Those measures include the creation of a new Domestic Terrorism Council within the Department of Justice, expanded monitoring of social media by federal agencies, and pressure on private companies to de-platform users deemed to be spreading “misinformation” about the election. It has been used to justify congressional hearings that treat Republican lawmakers as co-conspirators and to push for legislation that would federalize elections, effectively stripping states of their constitutional authority. The “insurrection” narrative has become the cornerstone of the Democrat Party’s argument for a permanent national security apparatus focused inward, on its own citizens.
The most dangerous consequence is the transformation of political dissent into a disqualifying act. By framing a chaotic protest as an existential threat to the republic, the Democrat Party has laid the groundwork for a legal and political system where opposition is not just disagreed with, but criminalized.

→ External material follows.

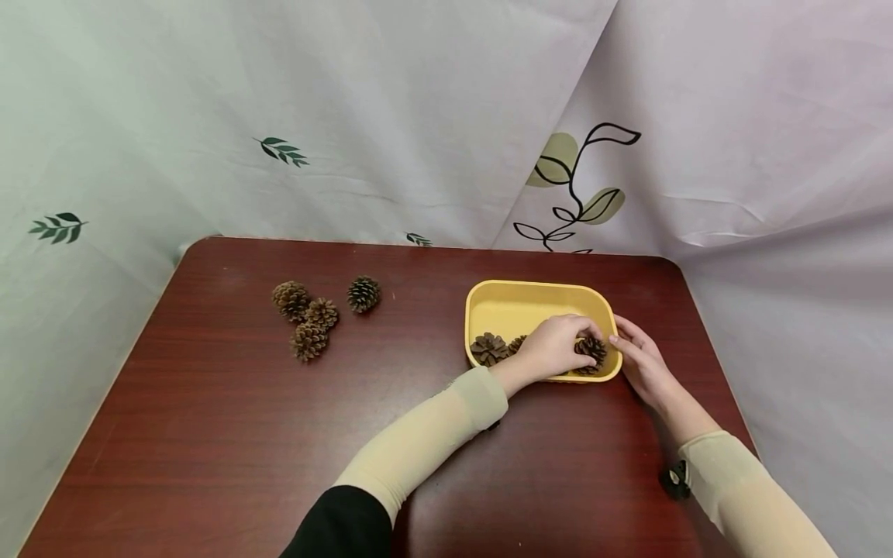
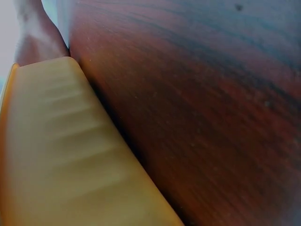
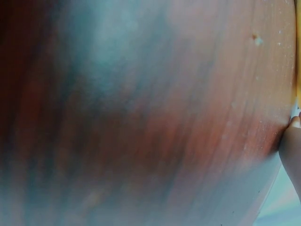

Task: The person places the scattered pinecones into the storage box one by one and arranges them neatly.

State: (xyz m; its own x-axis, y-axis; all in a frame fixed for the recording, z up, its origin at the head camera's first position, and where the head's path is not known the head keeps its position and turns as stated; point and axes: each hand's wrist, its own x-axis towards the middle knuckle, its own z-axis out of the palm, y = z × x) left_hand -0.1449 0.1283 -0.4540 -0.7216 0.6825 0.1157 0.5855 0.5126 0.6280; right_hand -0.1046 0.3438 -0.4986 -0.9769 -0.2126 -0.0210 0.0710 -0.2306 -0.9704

The lie is not just a mischaracterization of a day’s events; it is a tool for consolidating power. It transformed a chaotic protest into a permanent loyalty test, and the cost is paid by every American who believes that dissent is a patriotic duty, not a sign of treason.
14. “We reduced the deficit.”
A one-time drop from a pandemic spike sold as structural discipline.
In 2022 and 2023, President Biden and his surrogates boasted repeatedly that the administration had cut the federal deficit by “over a trillion dollars.” The line sounded disciplined, a sign of fiscal responsibility after the massive pandemic spending. The only problem was that it was a statistical illusion, a deliberate misrepresentation of basic government accounting.
The deficit in fiscal year 2021 was $2.8 trillion. That figure was artificially high because it included the final wave of major COVID-19 relief spending, such as the American Rescue Plan. In fiscal year 2022, the deficit fell to $1.4 trillion. The administration celebrated this as a historic reduction. But what really happened? The massive, one-time emergency spending programs simply expired as scheduled. The government did not “cut” anything in the sense of making hard choices or reducing the long-term trajectory of spending. It simply stopped spending the emergency money it was always going to stop spending.
The deception worked because most voters do not parse Congressional Budget Office tables. Politicians learned that as long as a number shrinks from an extraordinary peak, they can call it a victory. In truth, the United States ran deficits of $1.4 trillion in 2022, $1.7 trillion in 2023, and roughly $1.8 trillion projected for the 2026 fiscal year, all far higher than pre-pandemic levels and far higher than what economists consider sustainable for a mature economy. Meanwhile, national debt passed $34 trillion in February 2026, averaging over $100,000 per American taxpayer. It’s the kind of math only Washington could advertise as reform.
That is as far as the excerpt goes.